Try manifesting day-to-day tasks and month-to-month plans on a score directly correlated to impact. But rather than merely box-ticking in the way that some corporates can navigate their way to top ratings while still damaging the planet, this should be real, impact-driven scoring. The difference in just increasing one score might be ten people not only having enough funds for lunch but also enough funds for their children’s school supplies.
If there are metric-driven scores, use them, but also seek to qualify these outcomes. Think of the website you imagine for your business and whether this will include success stories and other key information relays tied to your work. At Allia, we work with figures and qualitative data, leveraging simple, direct language and thought-provoking images to demonstrate start-up competency within a varied pool of highly competitive accelerators and business support systems.

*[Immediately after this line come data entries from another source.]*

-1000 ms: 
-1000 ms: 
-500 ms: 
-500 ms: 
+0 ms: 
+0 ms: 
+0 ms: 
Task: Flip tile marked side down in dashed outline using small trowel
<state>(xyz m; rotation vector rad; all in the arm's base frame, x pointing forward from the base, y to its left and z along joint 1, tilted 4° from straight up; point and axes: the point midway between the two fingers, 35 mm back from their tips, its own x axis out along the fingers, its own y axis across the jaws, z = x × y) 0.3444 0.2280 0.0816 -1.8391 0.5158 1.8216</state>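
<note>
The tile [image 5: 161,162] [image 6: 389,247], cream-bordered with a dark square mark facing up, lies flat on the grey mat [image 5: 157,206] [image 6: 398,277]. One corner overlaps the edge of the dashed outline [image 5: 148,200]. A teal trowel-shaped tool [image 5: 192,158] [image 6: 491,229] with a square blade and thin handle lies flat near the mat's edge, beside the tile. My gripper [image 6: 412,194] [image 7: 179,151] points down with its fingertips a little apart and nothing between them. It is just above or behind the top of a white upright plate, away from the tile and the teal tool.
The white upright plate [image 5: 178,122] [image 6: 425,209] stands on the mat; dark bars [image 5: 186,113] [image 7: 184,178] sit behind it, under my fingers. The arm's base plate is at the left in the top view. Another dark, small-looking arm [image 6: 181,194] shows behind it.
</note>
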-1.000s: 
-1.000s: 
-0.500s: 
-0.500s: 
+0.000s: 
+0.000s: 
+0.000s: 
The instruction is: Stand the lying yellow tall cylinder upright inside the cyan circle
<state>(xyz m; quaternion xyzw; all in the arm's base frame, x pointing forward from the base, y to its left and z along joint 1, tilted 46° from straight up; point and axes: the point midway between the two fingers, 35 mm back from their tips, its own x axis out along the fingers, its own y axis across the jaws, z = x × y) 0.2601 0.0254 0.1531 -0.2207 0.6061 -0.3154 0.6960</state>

Local area economic outcomes like gross value added, which comes from the metrics of philanthropic organisations that support not-for-profits and impact companies, can ensure that your business is for the local community instead of for personal gains. A community interest company (CIC) bakery, for example, could ensure maximal impact by hiring and retraining ex-homeless people and ex-offenders. The B Corp movement has made strides in holding companies with its certification accountable for systemic as opposed to ‘single use’ impact. That is, B Corp companies must demonstrate sustainable response rather than simple and sporadic flares of corporate social responsibility (CSR) roll-out.
Not everyone can hire top talent straight from the launch of their business. Start-ups must search for human resources in an affordable way. To this end, many young businesses rely on contacts who they know to tender a passion and purpose in the field. This community of fans can help young businesses build a network of people devoted to the cause who will accept lower salaries, put simply. Leaders at Allia know Community Canvas to be a great open-source tool for this sort of networking. We advocate that our programme participants make use of this community to network with next-generation Impact drivers who pay it forward.
From the start of the business, social impact will need to figure front and centre. This thread of impactful work will need to remain constant throughout the business’ lifetime. You will need to keep your goals specific and attainable to keep this thread alive. For example, rather than identifying a wide range of lofty sustainability goals, try to pick just two and do those two well! The dilettante company checks all the boxes without diving in for true sustainable impact. But your first steps and game plan as an impact founder will unfurl like a magic carpet if you blend big ambition with practical know-how and earned expertise.
With societal shifts toward conservation, inclusion, and other sustainability measures, many founders look to balance their commercial side with their impact ideology and practice. These two aspects go hand in hand—a welcome post-industrial-revolution change! Carbon emissions and the increasing gap between the rich and the poor push businesspeople to address a world (and planet) that must be kept alive now more than ever. So that Earth and the world as we know it do not make an early exit, consider drawing from the impact experience for your next venture.